Las consecuencias en la salud de la población son devastadoras. “La mayoría de la población tiene problemas de riñón, problemas de dientes, y eso viene atado al tema del agua”, denunció Maciel. Mientras tanto, los funcionarios que visitan la zona “consumen agua que compran, llevan su propia agua potable, no toman el agua de El Potrillo, no toman el agua del chorro de Pozo de Masá, porque realmente el agua es salada”.
La diputada pintó un cuadro devastador de las condiciones de vida durante los meses más calurosos: “Si no se van y viven ahí ahora, por ejemplo, pleno enero, pleno febrero donde las temperaturas son altas, el viento norte fuerte, la tierra que se levanta, vivir sin agua. Es inhumano, es el desierto“.
Maciel también expuso el condicionamiento político en la distribución del recurso: “Pueden no llevarte agua porque vos no profesas la política de Gildo Insfrán, cuando es obligación del gobierno asegurarle el agua potable o de mínima el acarreo de agua hasta el domicilio a la gente”.

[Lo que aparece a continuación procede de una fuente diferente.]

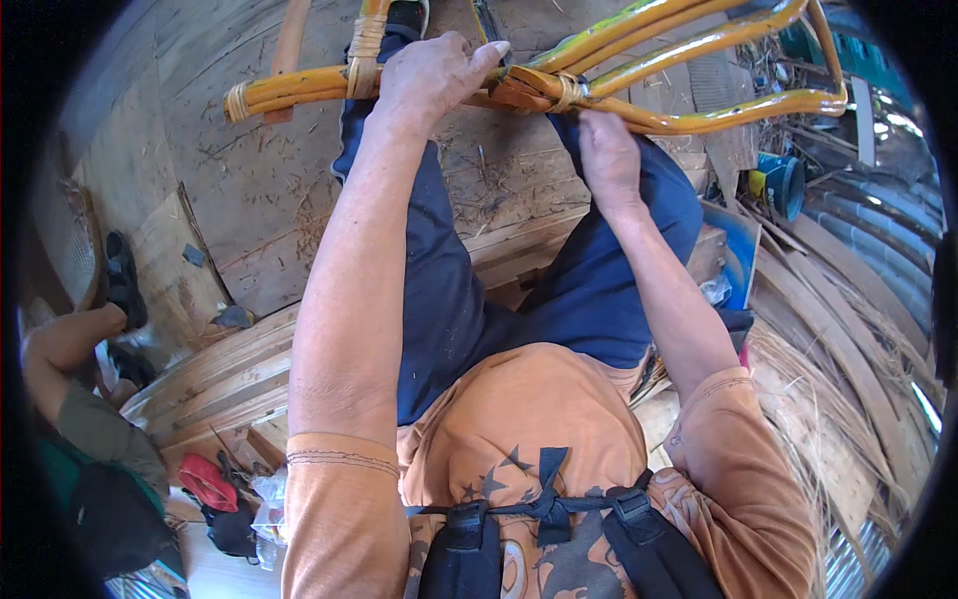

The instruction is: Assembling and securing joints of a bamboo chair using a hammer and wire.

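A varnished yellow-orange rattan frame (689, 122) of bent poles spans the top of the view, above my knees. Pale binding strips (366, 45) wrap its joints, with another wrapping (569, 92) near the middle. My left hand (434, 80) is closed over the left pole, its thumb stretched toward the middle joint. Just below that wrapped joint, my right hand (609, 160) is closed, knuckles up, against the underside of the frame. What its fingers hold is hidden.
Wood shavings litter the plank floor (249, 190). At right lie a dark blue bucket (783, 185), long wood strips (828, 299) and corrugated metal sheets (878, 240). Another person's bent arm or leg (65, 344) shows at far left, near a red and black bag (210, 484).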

La diputada fue clara en su diagnóstico: “Son cosas que si no estás ahí, si no conoces la zona, si no vivís con ellos, no las entendés”. El Potrillo se encuentra en uno de los departamentos con mayor pobreza crónica de Argentina, una realidad que contrasta brutalmente con la explotación petrolera que se desarrolla en su territorio.